▸ Exercise goal
Any pictures in the records below should be skipped; write out everything else exactly.

▸ Provided information
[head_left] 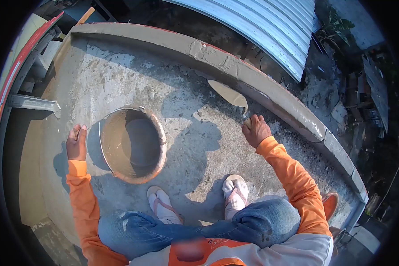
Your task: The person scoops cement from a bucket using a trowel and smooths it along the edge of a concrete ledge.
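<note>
My right hand (256, 131) is closed round the handle of a pointed trowel (228, 93). Its blade, coated in wet grey mortar, is beside the inner face of a low rendered wall (235, 66). To the left, my left hand (76, 142) is raised with its fingers loosely bent and slightly apart; I make out nothing held in it. Nearest to that hand is a mortar-caked bucket (157, 166) with a wire handle, separated from my fingers by a gap. Grey mortar (142, 144) lies inside it, partly in shadow.
Rough concrete floor (186, 97) lies under my feet in sandals (236, 190). The curved wall bounds the far and right sides, with a lower area and corrugated metal roofing (261, 26) beyond. A metal bracket (35, 103) juts in at left. An orange object (330, 205) is near my right knee.
</note>
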Demonstrator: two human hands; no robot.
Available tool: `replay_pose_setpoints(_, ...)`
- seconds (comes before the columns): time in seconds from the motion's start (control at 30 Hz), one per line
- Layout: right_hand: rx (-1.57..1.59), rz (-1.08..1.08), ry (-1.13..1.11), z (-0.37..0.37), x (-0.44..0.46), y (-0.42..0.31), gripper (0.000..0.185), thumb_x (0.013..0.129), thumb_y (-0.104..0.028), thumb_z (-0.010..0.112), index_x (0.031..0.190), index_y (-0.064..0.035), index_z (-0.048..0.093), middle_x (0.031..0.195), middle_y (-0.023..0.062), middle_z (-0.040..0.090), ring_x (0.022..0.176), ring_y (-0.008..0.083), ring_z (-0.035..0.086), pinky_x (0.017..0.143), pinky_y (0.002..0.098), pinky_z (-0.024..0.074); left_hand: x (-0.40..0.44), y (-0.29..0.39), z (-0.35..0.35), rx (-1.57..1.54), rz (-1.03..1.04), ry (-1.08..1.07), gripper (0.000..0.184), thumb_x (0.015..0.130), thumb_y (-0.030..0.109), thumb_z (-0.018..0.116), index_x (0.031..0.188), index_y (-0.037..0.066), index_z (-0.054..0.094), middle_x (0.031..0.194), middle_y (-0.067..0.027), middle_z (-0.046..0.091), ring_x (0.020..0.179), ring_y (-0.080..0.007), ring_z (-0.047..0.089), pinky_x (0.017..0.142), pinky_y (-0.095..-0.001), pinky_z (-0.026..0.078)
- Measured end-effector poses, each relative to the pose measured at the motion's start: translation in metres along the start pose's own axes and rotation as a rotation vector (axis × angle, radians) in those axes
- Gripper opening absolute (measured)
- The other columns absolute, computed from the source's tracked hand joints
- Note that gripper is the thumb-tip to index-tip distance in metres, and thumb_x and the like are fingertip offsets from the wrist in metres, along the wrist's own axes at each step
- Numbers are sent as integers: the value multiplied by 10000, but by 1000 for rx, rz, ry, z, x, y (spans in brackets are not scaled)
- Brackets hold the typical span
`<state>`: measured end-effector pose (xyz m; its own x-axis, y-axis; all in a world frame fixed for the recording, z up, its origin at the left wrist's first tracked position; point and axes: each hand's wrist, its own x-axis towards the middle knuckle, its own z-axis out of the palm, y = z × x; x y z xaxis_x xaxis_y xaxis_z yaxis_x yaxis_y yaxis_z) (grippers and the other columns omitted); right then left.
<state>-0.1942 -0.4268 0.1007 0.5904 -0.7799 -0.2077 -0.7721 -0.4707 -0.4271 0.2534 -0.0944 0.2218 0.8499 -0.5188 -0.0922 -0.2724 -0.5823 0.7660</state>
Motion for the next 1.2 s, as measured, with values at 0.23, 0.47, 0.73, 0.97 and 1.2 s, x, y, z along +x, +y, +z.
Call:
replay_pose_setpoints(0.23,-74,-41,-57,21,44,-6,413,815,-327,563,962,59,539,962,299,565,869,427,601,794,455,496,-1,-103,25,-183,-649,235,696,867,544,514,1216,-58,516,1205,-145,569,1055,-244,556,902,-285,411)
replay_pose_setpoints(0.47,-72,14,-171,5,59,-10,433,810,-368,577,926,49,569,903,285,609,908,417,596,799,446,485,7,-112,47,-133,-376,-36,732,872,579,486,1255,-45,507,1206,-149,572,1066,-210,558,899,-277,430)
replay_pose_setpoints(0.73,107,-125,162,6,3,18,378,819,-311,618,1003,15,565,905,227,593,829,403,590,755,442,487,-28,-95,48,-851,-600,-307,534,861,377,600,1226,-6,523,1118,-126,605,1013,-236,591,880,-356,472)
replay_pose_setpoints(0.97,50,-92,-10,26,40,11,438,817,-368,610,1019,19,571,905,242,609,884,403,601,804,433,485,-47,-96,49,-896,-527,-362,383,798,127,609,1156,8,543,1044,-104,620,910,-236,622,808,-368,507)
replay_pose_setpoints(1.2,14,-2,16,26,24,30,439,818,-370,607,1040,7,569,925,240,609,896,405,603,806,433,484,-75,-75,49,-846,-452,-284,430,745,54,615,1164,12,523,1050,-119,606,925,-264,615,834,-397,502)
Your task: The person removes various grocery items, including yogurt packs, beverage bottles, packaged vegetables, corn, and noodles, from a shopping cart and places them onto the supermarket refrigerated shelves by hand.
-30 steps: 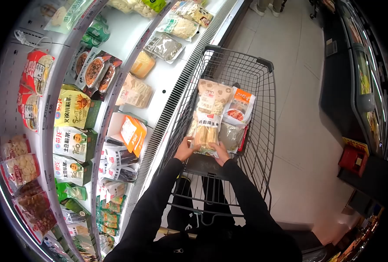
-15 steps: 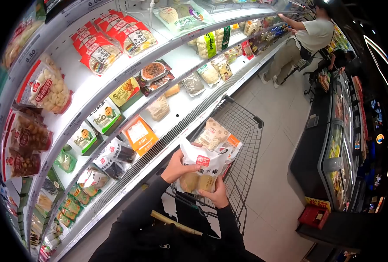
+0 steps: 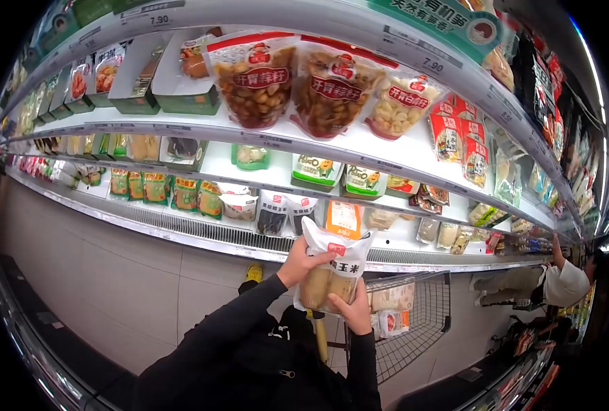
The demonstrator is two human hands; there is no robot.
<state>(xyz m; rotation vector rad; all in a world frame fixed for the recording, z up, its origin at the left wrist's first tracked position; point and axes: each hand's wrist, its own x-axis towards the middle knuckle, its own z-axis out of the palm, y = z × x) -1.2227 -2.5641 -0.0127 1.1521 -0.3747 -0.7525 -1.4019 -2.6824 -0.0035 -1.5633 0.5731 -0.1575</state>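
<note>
A white and clear bag of corn (image 3: 340, 266) with a red label is held upright in front of my body. My left hand (image 3: 300, 264) grips its left side, thumb across the front. On the lower right, my right hand (image 3: 355, 312) holds the bag with its thumb pressed on the clear part; tan pieces show through there. Just right of my right hand is a wire shopping cart (image 3: 421, 322). Inside it lie a beige package (image 3: 395, 296) and a white and orange package (image 3: 394, 322).
A chilled shelf (image 3: 243, 137) spans the view, holding garlic pouches (image 3: 260, 82), dark corn bags (image 3: 272, 214) and an orange package (image 3: 343, 218). A person (image 3: 565, 284) stands by the shelf at right. Pale floor tiles (image 3: 140, 274) lie to the left.
My view has swung left along the shelf, bringing the garlic pouches to the middle. Both hands keep hold of the bag of corn, now left of the cart rather than over it.
</note>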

▸ Answer box
[head_left] 
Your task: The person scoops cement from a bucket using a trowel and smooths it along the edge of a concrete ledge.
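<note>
My right hand (256, 131) is closed round the handle of a pointed trowel (228, 93). Its blade, coated in wet grey mortar, is beside the inner face of a low rendered wall (235, 66). To the left, my left hand (76, 142) is raised with its fingers loosely bent and slightly apart; I make out nothing held in it. Nearest to that hand is a mortar-caked bucket (157, 166) with a wire handle, separated from my fingers by a gap. Grey mortar (142, 144) lies inside it, partly in shadow.
Rough concrete floor (186, 97) lies under my feet in sandals (236, 190). The curved wall bounds the far and right sides, with a lower area and corrugated metal roofing (261, 26) beyond. A metal bracket (35, 103) juts in at left. An orange object (330, 205) is near my right knee.
</note>
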Demonstrator: two human hands; no robot.
Available tool: `replay_pose_setpoints(_, ...)`
- seconds (comes before the columns): time in seconds from the motion's start (control at 30 Hz), one per line
- Layout: right_hand: rx (-1.57..1.59), rz (-1.08..1.08), ry (-1.13..1.11), z (-0.37..0.37), x (-0.44..0.46), y (-0.42..0.31), gripper (0.000..0.185), thumb_x (0.013..0.129), thumb_y (-0.104..0.028), thumb_z (-0.010..0.112), index_x (0.031..0.190), index_y (-0.064..0.035), index_z (-0.048..0.093), middle_x (0.031..0.195), middle_y (-0.023..0.062), middle_z (-0.040..0.090), ring_x (0.022..0.176), ring_y (-0.008..0.083), ring_z (-0.035..0.086), pinky_x (0.017..0.143), pinky_y (0.002..0.098), pinky_z (-0.024..0.074); left_hand: x (-0.40..0.44), y (-0.29..0.39), z (-0.35..0.35), rx (-1.57..1.54), rz (-1.03..1.04), ry (-1.08..1.07), gripper (0.000..0.184), thumb_x (0.015..0.130), thumb_y (-0.030..0.109), thumb_z (-0.018..0.116), index_x (0.031..0.188), index_y (-0.037..0.066), index_z (-0.054..0.094), middle_x (0.031..0.194), middle_y (-0.067..0.027), middle_z (-0.046..0.091), ring_x (0.020..0.179), ring_y (-0.080..0.007), ring_z (-0.047..0.089), pinky_x (0.017..0.142), pinky_y (-0.095..-0.001), pinky_z (-0.026..0.078)
- Measured end-effector poses, each relative to the pose measured at the motion's start: translation in metres along the start pose's own axes and rotation as a rotation vector (axis × angle, radians) in those axes
- Gripper opening absolute (measured)
- The other columns absolute, computed from the source's tracked hand joints
- Note that gripper is the thumb-tip to index-tip distance in metres, and thumb_x and the like are fingertip offsets from the wrist in metres, along the wrist's own axes at each step
- Numbers are sent as integers: the value multiplied by 10000, but by 1000 for rx, rz, ry, z, x, y (spans in brackets are not scaled)
- Brackets hold the typical span
`<state>`: measured end-effector pose (xyz m; its own x-axis, y-axis; all in a world frame fixed for the recording, z up, its origin at the left wrist's first tracked position; point and axes: each hand's wrist, its own x-axis towards the middle knuckle, its own z-axis out of the palm, y = z × x; x y z xaxis_x xaxis_y xaxis_z yaxis_x yaxis_y yaxis_z) (grippers and the other columns omitted); right then left.
<state>-0.1942 -0.4268 0.1007 0.5904 -0.7799 -0.2077 -0.7721 -0.4707 -0.4271 0.2534 -0.0944 0.2218 0.8499 -0.5188 -0.0922 -0.2724 -0.5823 0.7660</state>
Motion for the next 1.2 s, as measured, with values at 0.23, 0.47, 0.73, 0.97 and 1.2 s, x, y, z along +x, +y, +z.
Call:
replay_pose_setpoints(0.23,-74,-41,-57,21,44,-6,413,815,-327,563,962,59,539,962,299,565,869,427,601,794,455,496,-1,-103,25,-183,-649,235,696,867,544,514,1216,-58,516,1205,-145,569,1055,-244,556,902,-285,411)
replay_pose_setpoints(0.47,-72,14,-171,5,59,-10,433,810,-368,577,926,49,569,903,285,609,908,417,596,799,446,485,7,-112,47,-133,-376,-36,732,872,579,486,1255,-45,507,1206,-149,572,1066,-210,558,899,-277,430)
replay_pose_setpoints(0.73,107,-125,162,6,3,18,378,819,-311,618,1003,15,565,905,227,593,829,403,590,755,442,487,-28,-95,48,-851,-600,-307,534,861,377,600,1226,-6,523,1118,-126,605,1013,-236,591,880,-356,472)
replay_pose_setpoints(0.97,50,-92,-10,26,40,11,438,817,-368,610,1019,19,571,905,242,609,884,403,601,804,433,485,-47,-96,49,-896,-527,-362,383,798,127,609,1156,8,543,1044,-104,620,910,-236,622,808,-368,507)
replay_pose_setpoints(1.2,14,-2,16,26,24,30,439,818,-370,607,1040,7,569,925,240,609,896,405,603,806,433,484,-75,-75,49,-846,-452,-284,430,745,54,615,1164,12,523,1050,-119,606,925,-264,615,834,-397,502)
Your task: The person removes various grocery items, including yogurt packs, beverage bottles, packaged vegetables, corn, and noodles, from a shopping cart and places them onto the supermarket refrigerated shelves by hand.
-30 steps: 
-15 steps: 
+0 steps: 
The demonstrator is two human hands; there is no robot.
<state>(xyz m; rotation vector rad; all in a world frame fixed for the recording, z up, its origin at the left wrist's first tracked position; point and axes: each hand's wrist, its own x-axis towards the middle knuckle, its own z-axis out of the palm, y = z × x) -1.2227 -2.5641 -0.0127 1.1521 -0.3747 -0.7525 -1.4019 -2.6824 -0.0035 -1.5633 0.5731 -0.1575</state>
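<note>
A white and clear bag of corn (image 3: 340, 266) with a red label is held upright in front of my body. My left hand (image 3: 300, 264) grips its left side, thumb across the front. On the lower right, my right hand (image 3: 355, 312) holds the bag with its thumb pressed on the clear part; tan pieces show through there. Just right of my right hand is a wire shopping cart (image 3: 421, 322). Inside it lie a beige package (image 3: 395, 296) and a white and orange package (image 3: 394, 322).
A chilled shelf (image 3: 243, 137) spans the view, holding garlic pouches (image 3: 260, 82), dark corn bags (image 3: 272, 214) and an orange package (image 3: 343, 218). A person (image 3: 565, 284) stands by the shelf at right. Pale floor tiles (image 3: 140, 274) lie to the left.
My view has swung left along the shelf, bringing the garlic pouches to the middle. Both hands keep hold of the bag of corn, now left of the cart rather than over it.
</note>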

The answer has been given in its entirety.